CENTINAIA DI CHILOMETRI. Sauki, 14 anni, è arrivata a Yola dalla città di Michika, occupata dai terroristi a inizio settembre. La ragazza ha percorso a piedi 230 chilometri: «Il panico si era diffuso tra la gente quando si è sparsa la voce che Boko Haram stava per arrivare. Tanti sono scappati e io li ho seguiti anche se mia madre non ha voluto andarsene».
Sauki non sa dove si trovi ora sua madre ma una donna le ha detto di averla vista nei boschi: «Le ha chiesto del cibo, ma non so di più. Non ha un telefono e non so come rintracciarla».

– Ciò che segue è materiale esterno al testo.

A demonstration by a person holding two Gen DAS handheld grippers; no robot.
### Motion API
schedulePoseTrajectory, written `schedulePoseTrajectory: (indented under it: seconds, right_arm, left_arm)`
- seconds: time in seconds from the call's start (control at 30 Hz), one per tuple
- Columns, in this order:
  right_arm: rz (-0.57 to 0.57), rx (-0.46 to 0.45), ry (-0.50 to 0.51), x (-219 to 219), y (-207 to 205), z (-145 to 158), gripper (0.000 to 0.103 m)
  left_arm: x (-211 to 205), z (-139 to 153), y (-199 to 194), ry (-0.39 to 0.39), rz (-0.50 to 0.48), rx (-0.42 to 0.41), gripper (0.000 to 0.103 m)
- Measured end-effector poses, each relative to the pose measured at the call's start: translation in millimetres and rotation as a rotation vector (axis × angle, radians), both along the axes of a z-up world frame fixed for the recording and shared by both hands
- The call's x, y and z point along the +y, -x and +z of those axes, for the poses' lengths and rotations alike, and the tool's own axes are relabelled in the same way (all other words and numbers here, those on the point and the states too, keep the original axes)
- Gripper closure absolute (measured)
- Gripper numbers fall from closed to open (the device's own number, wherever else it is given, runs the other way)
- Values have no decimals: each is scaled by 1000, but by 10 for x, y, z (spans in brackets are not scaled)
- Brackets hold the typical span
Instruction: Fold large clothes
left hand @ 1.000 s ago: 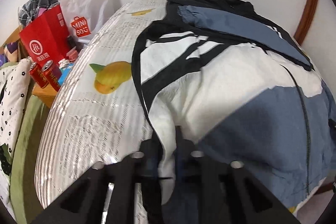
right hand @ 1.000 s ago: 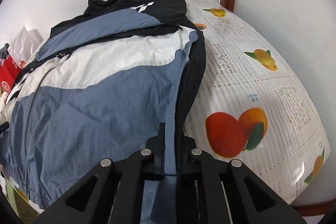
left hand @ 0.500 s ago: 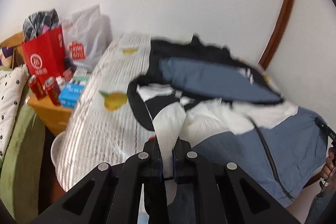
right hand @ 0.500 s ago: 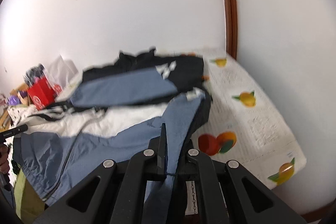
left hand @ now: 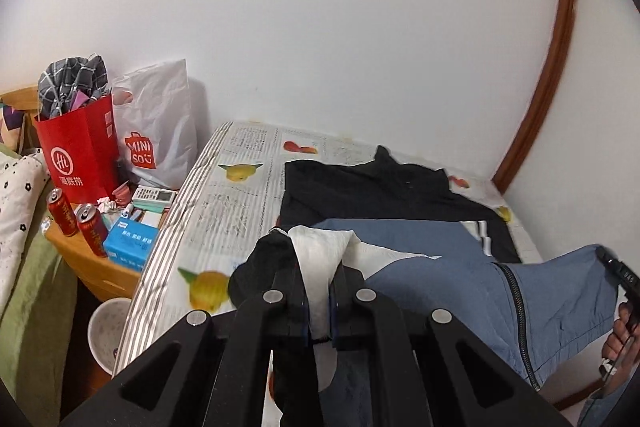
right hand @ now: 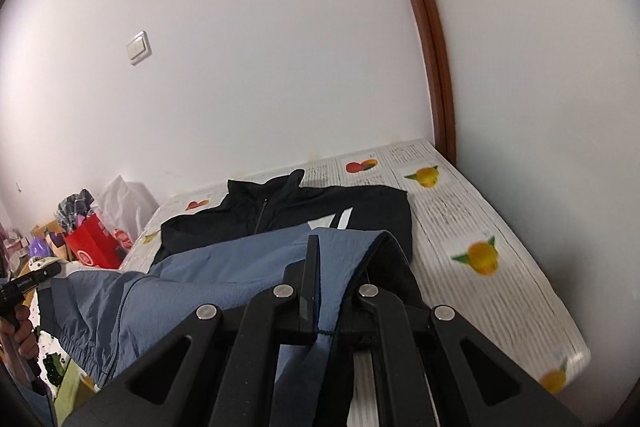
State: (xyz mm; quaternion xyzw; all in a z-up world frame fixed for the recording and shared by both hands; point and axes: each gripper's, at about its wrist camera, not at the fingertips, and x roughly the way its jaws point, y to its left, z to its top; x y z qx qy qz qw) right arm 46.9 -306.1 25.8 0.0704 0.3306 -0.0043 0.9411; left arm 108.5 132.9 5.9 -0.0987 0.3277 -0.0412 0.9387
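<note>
A blue, white and black zip jacket point(left hand: 420, 239) point(right hand: 224, 275) lies on a table covered with a fruit-print cloth point(left hand: 236, 203) point(right hand: 472, 223). Its black collar end rests flat near the wall. The near hem is lifted off the table. My left gripper point(left hand: 318, 279) is shut on the white and black hem corner. My right gripper point(right hand: 340, 267) is shut on the blue hem corner, and it also shows in the left wrist view point(left hand: 618, 277) at the far right, held by a hand. Between the two grippers the blue front panel with its zip hangs raised.
Left of the table, a low wooden stand point(left hand: 92, 267) holds a red paper bag point(left hand: 80, 151), a white Miniso bag point(left hand: 156, 131), two red cans point(left hand: 76, 223), a blue box and a remote. A white bowl point(left hand: 108, 335) sits on the floor. White walls and a brown door frame point(right hand: 432, 39) border the table.
Both grippers have risen with the hem in them, lifting the jacket's near half off the table. The views now take in more wall, and the collar end stays flat.
</note>
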Motion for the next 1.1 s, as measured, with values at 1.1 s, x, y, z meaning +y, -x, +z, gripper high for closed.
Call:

I terroristi islamici hanno conquistato in due mesi una decina di città nello Stato di Adamawa e Borno, la cui capitale, Maiduguri, è stata quasi accerchiata (mappa a fianco). I rifugiati hanno anche poche speranze di tornare alle loro case, visto che da qualche mese i terroristi hanno cambiato strategia: le città conquistate non vengono abbandonate ma presidiate per creare un califfato e la bandiera nera jihadista viene fissata sugli edifici principali.